Lo cierto es que durante todo este tiempo el cuerpo político del país no ha hecho lo que le corresponde. Las debilidades, los vacíos, la corrupción, las complicidades, las infiltraciones, las desigualdades y la descomposición social continúan. Y en algunos casos se han incrementado. Curioso que ya nadie hoy hable de un estado en vías de convertirse fallido cuando hay entidades como Veracruz, Guerrero y Tamaulipas, sólo por mencionar algunos casos. Porque no se trata sólo de aprovechar las coyunturas que el desgaste de los grupos criminales abren para cantar victorias temporales. En Coahuila, por ejemplo, hoy se presume una disminución de la actividad delictiva, pero ninguno de los responsables del caos en el que se convirtió el estado ha sido llamado a cuentas.

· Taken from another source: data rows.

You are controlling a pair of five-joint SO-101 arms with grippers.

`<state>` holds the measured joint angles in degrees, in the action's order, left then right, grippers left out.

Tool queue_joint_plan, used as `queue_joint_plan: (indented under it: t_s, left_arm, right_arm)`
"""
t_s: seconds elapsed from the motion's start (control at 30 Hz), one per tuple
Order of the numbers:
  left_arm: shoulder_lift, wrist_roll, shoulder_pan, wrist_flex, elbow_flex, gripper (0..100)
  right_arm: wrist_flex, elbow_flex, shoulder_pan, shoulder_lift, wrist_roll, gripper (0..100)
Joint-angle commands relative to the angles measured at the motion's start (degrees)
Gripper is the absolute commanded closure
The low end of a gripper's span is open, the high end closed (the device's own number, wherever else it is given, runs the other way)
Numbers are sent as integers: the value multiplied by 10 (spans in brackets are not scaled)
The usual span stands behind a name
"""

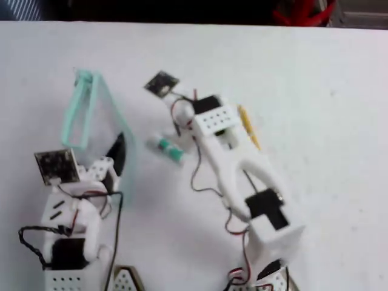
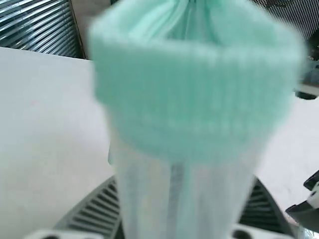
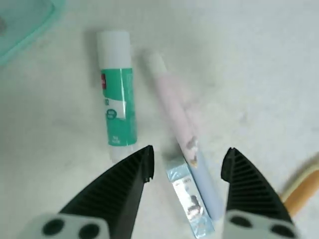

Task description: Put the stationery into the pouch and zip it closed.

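Note:
A mint-edged see-through pouch (image 1: pixel 85 112) lies at the left of the table, and my left gripper (image 1: pixel 116 156) is shut on its near end. In the left wrist view the pouch's mint band (image 2: pixel 194 94) rises between the jaws. My right gripper (image 3: pixel 189 157) hovers open above the stationery. A green and white glue stick (image 3: pixel 117 107) lies just outside one finger. A pink and blue pen (image 3: pixel 179 129) and a small pale blue eraser (image 3: pixel 190 201) lie between the fingers. From above, the glue stick (image 1: pixel 167 149) is beside the right arm (image 1: pixel 212 121).
A yellow pencil (image 1: pixel 248 126) lies on the far side of the right arm, its end visible by one finger (image 3: pixel 304 191). A corner of the pouch (image 3: pixel 22 22) is close to the glue stick. The white table (image 1: pixel 327 91) stretches bare to the right and back.

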<state>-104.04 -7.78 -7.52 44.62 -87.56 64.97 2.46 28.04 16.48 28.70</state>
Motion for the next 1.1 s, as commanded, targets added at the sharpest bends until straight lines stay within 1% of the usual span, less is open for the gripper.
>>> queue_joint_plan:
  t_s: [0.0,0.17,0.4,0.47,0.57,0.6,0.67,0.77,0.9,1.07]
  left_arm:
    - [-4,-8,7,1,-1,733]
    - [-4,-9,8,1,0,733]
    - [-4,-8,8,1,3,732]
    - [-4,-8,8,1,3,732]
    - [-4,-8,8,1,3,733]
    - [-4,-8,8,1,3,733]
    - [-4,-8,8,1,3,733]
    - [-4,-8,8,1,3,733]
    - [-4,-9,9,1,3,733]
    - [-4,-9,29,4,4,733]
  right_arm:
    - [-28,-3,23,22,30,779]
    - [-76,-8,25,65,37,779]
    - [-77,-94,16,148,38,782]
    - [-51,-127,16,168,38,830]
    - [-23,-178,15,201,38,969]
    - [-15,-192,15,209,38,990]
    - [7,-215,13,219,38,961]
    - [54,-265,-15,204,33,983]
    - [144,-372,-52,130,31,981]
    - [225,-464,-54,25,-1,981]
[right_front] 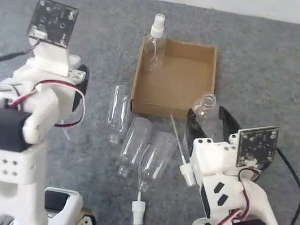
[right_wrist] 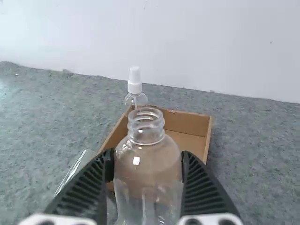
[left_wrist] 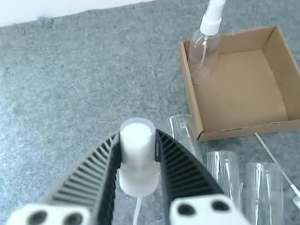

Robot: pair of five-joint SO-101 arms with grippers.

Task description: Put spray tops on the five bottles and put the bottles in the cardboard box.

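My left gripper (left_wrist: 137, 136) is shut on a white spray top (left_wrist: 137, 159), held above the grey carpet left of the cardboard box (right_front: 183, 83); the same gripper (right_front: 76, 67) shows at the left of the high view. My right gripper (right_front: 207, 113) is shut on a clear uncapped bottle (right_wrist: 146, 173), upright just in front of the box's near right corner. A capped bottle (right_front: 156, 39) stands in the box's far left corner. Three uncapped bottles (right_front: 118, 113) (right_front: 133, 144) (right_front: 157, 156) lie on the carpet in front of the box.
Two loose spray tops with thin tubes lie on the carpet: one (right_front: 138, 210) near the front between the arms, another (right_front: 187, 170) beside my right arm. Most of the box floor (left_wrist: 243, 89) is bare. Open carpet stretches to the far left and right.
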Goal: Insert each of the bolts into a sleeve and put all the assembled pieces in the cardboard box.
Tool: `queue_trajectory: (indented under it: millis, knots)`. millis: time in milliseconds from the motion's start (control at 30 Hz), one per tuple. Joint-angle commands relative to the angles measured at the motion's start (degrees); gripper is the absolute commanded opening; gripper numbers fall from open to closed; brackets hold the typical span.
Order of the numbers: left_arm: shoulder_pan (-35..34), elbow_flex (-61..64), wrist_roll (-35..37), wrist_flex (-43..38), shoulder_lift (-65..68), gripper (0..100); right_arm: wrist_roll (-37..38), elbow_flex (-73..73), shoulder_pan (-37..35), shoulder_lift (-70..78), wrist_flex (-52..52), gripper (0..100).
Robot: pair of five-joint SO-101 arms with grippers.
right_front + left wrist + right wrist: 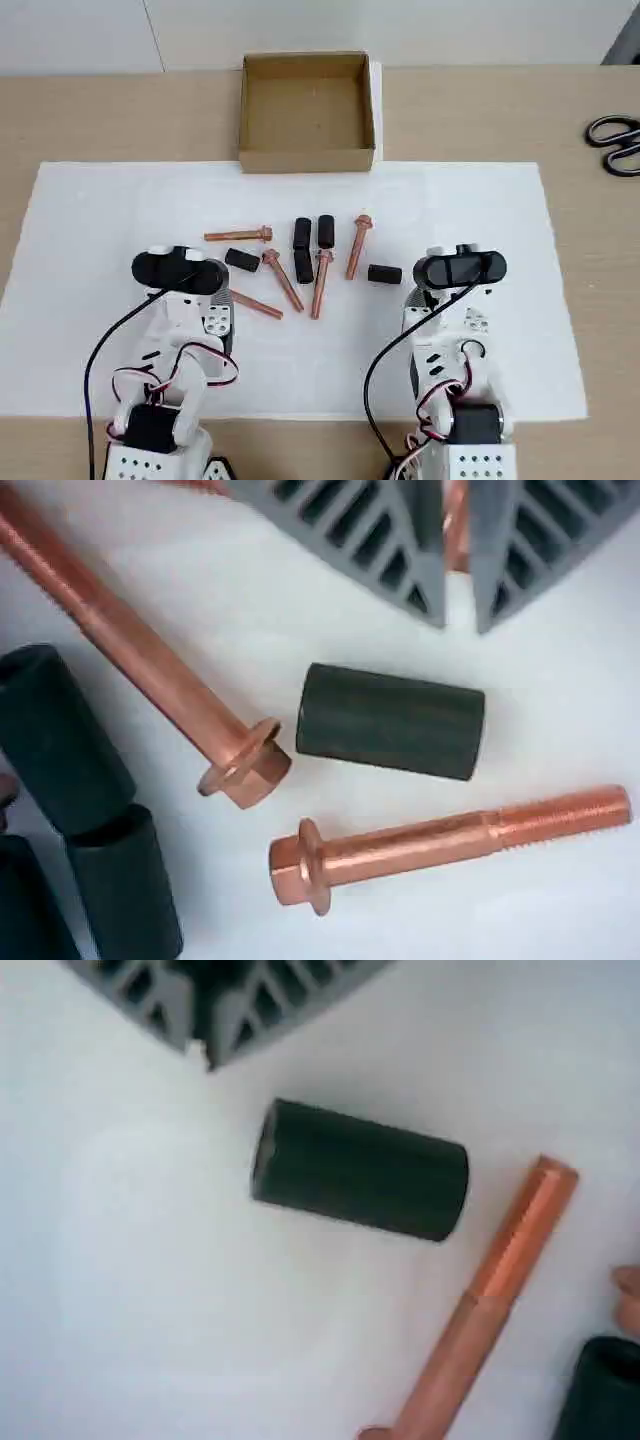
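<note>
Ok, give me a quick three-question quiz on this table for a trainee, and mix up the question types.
1. Count: how many sleeves lie on the sheet?
2. True or false: the box already holds an assembled piece.
3. Pick one: the scissors lie
A. inside the box
B. on the sheet among the bolts
C. on the bare table, off the sheet

Key: 1 five; 2 false, the box is empty; 3 C.
</note>
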Motion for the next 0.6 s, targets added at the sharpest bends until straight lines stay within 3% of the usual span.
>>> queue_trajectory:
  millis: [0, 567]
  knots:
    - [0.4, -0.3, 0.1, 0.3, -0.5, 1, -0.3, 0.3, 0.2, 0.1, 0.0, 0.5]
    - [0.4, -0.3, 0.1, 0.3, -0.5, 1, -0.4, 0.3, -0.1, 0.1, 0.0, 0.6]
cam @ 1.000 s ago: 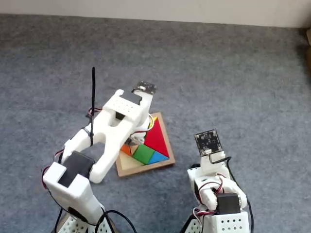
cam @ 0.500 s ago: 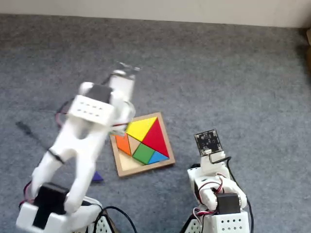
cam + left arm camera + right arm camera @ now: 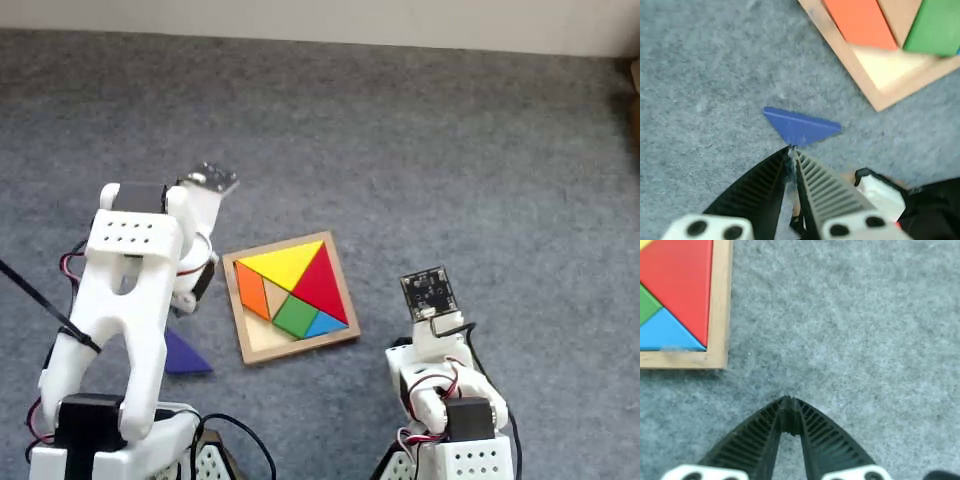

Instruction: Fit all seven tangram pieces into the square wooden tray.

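The left arm has been swung off the tray (image 3: 262,337), where six coloured pieces (image 3: 300,280) are seen fitted. A blue triangle (image 3: 801,128) lies outside, near the tray's bare corner. The left tool (image 3: 791,150) and right tool (image 3: 789,405) are pressed together.

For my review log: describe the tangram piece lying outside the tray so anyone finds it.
Find the square wooden tray on the grey carpet. Off its bare corner lies a blue-purple triangle, the only piece outside the tray.
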### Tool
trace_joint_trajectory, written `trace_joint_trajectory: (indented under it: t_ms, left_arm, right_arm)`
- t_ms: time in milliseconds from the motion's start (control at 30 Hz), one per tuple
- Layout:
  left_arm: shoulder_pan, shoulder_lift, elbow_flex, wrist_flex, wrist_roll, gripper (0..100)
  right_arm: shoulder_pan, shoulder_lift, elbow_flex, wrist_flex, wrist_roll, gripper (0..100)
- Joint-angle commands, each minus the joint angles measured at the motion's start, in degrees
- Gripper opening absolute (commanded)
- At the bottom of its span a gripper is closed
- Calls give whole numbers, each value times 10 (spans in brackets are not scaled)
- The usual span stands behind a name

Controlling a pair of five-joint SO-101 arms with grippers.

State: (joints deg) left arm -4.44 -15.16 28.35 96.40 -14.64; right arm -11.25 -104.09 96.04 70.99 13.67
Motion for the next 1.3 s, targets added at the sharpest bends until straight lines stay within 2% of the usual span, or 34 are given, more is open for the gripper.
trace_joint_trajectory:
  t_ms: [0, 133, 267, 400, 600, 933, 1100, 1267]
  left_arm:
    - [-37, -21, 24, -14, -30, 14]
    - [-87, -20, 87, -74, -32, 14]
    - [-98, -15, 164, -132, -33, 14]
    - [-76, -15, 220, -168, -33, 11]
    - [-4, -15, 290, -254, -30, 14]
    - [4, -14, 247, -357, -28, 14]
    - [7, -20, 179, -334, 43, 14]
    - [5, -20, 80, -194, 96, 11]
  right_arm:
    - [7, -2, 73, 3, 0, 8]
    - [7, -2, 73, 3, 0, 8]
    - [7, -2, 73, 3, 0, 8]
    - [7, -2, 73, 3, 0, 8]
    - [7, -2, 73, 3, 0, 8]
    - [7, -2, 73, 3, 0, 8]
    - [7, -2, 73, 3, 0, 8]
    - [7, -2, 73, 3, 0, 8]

Algunos incluso siguen perteneciendo al cuerpo político o de gobierno. Los equilibrios son muy endebles y la situación corre el riesgo de descomponerse de un momento a otro. Ayer en Torreón se suscitó una serie de hechos que hicieron recordar los días aciagos entre 2010 y 2013. A reserva del resultado de las investigaciones -si es que las hay-, es posible observar que en La Laguna, como en muchas otras regiones, no se ha trabajado en resolver el problema de fondo. Se tiene un Mando Especial, que es una figura extraordinaria y temporal, y que ha dado resultados, pero que son parciales dada la naturaleza de su propia situación excepcional.
Ayer, 150 organizaciones de la sociedad civil emitieron un posicionamiento respecto a la urgente necesidad de emprender una gran reforma en materia policial, más allá del mando mixto o único aprobado en este sexenio. "Es sin duda deseable que todas las fuerzas del Estado, incluyendo a las Fuerzas Armadas cuenten con instrumentos normativos adecuados, particularmente para atender situaciones de excepción y para emprender misiones que rebasen su ámbito natural de competencia, las cuales deben contemplar temporalidad, objetivos y compromisos claros. Pero es importante señalar que legislar en esa materia no haría nada para resolver el problema de fondo: la debilidad estructural de las instituciones de seguridad y justicia, empezando con las policías", dice el documento. No se puede estar en desacuerdo. Sin embargo, si la solución no trasciende lo policial y deja las otras variables de la ecuación descritas arriba sin cambio, el resultado corre el riesgo de ser el mismo.